Due to the rising number of solved protein structures, computer-based techniques for automatic protein functional annotation and classification into families are of high scientific interest. DoGSiteScorer automatically calculates global descriptors for self-predicted pockets based on the 3D structure of a protein.

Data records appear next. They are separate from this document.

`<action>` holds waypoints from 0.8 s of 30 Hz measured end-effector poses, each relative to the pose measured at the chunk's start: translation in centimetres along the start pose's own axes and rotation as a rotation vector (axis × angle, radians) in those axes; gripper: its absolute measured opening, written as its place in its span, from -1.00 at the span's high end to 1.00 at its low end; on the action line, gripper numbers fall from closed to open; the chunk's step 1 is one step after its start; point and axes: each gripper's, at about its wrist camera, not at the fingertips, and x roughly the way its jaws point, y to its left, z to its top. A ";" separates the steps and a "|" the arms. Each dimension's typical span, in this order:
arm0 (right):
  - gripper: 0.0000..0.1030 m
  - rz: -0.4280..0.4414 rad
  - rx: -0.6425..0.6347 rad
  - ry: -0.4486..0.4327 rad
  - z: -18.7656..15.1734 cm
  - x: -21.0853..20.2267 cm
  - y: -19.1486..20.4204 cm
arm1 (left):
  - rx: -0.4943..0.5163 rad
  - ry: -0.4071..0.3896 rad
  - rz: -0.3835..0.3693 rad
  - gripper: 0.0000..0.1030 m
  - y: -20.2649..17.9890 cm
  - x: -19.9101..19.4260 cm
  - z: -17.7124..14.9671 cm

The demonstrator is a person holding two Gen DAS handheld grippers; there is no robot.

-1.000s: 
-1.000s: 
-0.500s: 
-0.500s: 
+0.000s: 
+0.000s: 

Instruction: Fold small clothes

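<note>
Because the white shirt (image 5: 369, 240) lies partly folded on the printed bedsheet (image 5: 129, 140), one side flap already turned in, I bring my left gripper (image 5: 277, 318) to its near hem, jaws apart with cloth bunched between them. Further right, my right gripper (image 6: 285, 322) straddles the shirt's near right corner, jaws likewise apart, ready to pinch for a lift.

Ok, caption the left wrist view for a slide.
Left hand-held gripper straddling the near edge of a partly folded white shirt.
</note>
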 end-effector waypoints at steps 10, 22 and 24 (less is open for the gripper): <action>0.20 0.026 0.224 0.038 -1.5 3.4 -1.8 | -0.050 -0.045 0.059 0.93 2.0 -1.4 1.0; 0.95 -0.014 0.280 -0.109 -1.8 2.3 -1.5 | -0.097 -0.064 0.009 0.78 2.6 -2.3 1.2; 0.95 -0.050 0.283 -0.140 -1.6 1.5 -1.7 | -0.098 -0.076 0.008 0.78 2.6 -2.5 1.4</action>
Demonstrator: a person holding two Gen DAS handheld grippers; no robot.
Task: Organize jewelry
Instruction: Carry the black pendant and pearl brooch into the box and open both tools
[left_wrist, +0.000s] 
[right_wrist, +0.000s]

Protein function predictors on three levels with increasing granularity are built by use of a support vector machine (SVM), based on descriptors of 26632 pockets from enzymes with known structure and enzyme classification. The SVM models represent a generalization of the available descriptor space for each enzyme class, subclass, and substrate-specific sub-subclass. Cross-validation studies show accuracies of 68.2% for predicting the correct main class and accuracies between 62.8% and 80.9% for the six subclasses. Substrate-specific recall rates for a kinase subset are 53.8%. Furthermore, application studies show the ability of the method for predicting the function of unknown proteins and gaining valuable information for the function prediction field.
由于解决的蛋白质结构数量不断增加,基于计算机的自动蛋白质功能注释和分类成家族的技术具有很高的科学意义。DoGSiteScorer 自动基于蛋白质的 3D 结构计算自预测口袋的全局描述符。使用支持向量机 (SVM) 基于具有已知结构和酶分类的 26632 个口袋的描述符,构建了三个具有不同粒度的蛋白质功能预测器。SVM 模型代表了每个酶类、子类和底物特异性子子类的可用描述符空间的泛化。交叉验证研究表明,正确预测主要类别的准确率为 68.2%,六个子类的准确率在 62.8%到 80.9%之间。激酶子集的底物特异性召回率为 53.8%。此外,应用研究表明该方法具有预测未知蛋白质功能的能力,并为功能预测领域提供了有价值的信息。